- Born: 15 October 2000 (age 25) Yamanashi, Japan

Gymnastics career
- Discipline: Women's artistic gymnastics
- Country represented: Japan
- Club: Chukyo University
- Head coaches: Hikaru Tanaka, Yasutaka Ito, Shuji Sakamoto
- Medal record
Pacific Rim Championships
| Bronze medal – third place | 2016 Everett | All-around |
| Bronze medal – third place | 2016 Everett | Uneven bars |

= Nagi Kajita =

Japanese artistic gymnast

Nagi Kajita (梶田渚, Kajita Nagi) is a Japanese artistic gymnast. She competed at the 2018 and 2019 World Championships. She is the 2016 Pacific Rim bronze medalist in the all-around and on the uneven bars.

== Gymnastics career ==
=== Junior ===
Kajita made her international debut at the 2014 WOGA Classic and placed eighth in the all-around with a score of 51.850. She placed sixth on the floor exercise at the 2014 All-Japan Event Championships.

In 2015, Kajita competed again at the WOGA Classic where she won the silver medal in the all-around behind American Elena Arenas. She placed seventh on the uneven bars at the Japanese Event Championships. At the Junior Japan International in Yokohama, she finished fourth on the uneven bars with a score of 13.666.

=== Senior ===
==== 2016-2017 ====
Kajita made her senior international debut at the 2016 WOGA Classic where she won the all-around gold medal with a total score of 55.650. At the International Gymnix in Montreal, she tied for the bronze medal on the balance beam with Eythora Thorsdottir. She placed fourteenth in the all-around at the All-Japan Championships. She competed at the Pacific Rim Gymnastics Championships with Kiko Kuwajima, Mana Oguchi, Soyoka Hanawa, and Natsumi Hanashima, and they placed fourth behind the United States, Canada, and Australia. Individually, Kajita won the bronze medal in the all-around behind Simone Biles and Aly Raisman. In the event finals, she placed eighth on the uneven bars and fourth on the floor exercise, and she won the bronze medal on the balance beam behind Ragan Smith and Raisman. At the NHK Trophy, she placed ninth in the all-around.
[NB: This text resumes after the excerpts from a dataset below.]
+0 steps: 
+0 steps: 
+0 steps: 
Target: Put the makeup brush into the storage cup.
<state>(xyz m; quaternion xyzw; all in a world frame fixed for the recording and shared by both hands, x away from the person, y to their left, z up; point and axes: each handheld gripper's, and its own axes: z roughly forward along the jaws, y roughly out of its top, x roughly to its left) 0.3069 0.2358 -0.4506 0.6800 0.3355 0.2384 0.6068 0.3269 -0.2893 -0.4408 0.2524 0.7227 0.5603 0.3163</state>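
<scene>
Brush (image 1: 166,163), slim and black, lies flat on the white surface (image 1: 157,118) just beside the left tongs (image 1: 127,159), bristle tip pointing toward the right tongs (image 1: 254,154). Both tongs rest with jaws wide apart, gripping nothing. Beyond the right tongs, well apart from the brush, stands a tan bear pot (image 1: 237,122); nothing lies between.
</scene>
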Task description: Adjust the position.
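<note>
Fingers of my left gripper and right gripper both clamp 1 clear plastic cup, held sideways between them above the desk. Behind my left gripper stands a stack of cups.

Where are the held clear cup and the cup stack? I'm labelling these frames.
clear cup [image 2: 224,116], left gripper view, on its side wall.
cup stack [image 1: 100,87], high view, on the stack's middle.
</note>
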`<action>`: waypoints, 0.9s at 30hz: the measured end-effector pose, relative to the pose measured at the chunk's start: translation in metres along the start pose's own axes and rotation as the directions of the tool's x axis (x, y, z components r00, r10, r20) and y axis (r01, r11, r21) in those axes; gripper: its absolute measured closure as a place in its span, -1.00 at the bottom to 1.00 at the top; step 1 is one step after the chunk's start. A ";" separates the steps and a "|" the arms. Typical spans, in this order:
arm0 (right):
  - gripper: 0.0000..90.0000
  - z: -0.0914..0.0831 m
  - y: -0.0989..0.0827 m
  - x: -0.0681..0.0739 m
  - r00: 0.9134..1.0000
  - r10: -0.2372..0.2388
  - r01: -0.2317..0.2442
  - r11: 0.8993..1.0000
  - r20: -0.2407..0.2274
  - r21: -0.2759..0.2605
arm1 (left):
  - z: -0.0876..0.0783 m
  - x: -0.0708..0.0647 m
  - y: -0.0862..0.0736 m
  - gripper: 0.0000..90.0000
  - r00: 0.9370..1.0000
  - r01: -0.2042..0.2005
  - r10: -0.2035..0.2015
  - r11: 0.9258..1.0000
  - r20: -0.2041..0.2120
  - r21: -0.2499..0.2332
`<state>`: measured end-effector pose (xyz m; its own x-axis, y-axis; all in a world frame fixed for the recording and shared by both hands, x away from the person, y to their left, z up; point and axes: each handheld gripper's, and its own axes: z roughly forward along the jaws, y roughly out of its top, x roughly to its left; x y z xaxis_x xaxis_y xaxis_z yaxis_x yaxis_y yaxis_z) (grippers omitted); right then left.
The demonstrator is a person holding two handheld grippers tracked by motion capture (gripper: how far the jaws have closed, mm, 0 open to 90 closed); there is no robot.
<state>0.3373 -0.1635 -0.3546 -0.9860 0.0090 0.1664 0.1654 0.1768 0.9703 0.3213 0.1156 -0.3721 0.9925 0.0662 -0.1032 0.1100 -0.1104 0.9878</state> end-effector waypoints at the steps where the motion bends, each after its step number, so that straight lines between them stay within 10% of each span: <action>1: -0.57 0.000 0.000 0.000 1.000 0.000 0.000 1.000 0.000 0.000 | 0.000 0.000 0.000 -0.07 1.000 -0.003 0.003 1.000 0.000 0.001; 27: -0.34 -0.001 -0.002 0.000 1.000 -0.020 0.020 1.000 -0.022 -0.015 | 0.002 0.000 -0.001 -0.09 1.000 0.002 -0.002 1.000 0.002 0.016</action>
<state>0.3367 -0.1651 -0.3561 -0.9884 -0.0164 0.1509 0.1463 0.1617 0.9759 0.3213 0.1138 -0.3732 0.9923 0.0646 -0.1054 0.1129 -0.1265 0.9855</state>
Kajita competed at the 2017 WOGA Classic and tied for third in the all-around with Natsumi Hanashima. She also placed third in the all-around at the All-Japan Championships behind Mai Murakami and Aiko Sugihara.

==== 2018-2019 ====
At the 2018 Stuttgart World Cup, Kajita placed seventh in the all-around. Then at the Doha World Cup, she placed seventh on the uneven bars, sixth on the balance beam, and eighth on the floor exercise. She won the bronze medal on the uneven bars and the floor exercise at the All-Japan Event Championships. She was selected to compete at the 2018 World Championships alongside Hitomi Hatakeda, Mai Murakami, Aiko Sugihara, and Asuka Teramoto. They finished sixth in the qualification round and qualified for the team final where they once again finished sixth. She then competed at the Cottbus World Cup, but she did not qualify for any event finals.

At the 2019 WOGA Classic, Kajita tied for the silver medal in the all-around with Sloane Blakely. She then competed at the Birmingham World Cup where she finished eighth in the all-around. She finished seventh in the all-around at the 2019 NHK Trophy and was then named to the 2019 World Championships team. She tied for the all-around gold medal with Yuki Uchiyama at the All-Japan Student Championships. At the 2019 World Championships, the Japanese team of Kajita, Hitomi Hatakeda, Akari Matsumura, Aiko Sugihara, and Asuka Teramoto placed eleventh and qualified for the 2020 Olympic Games.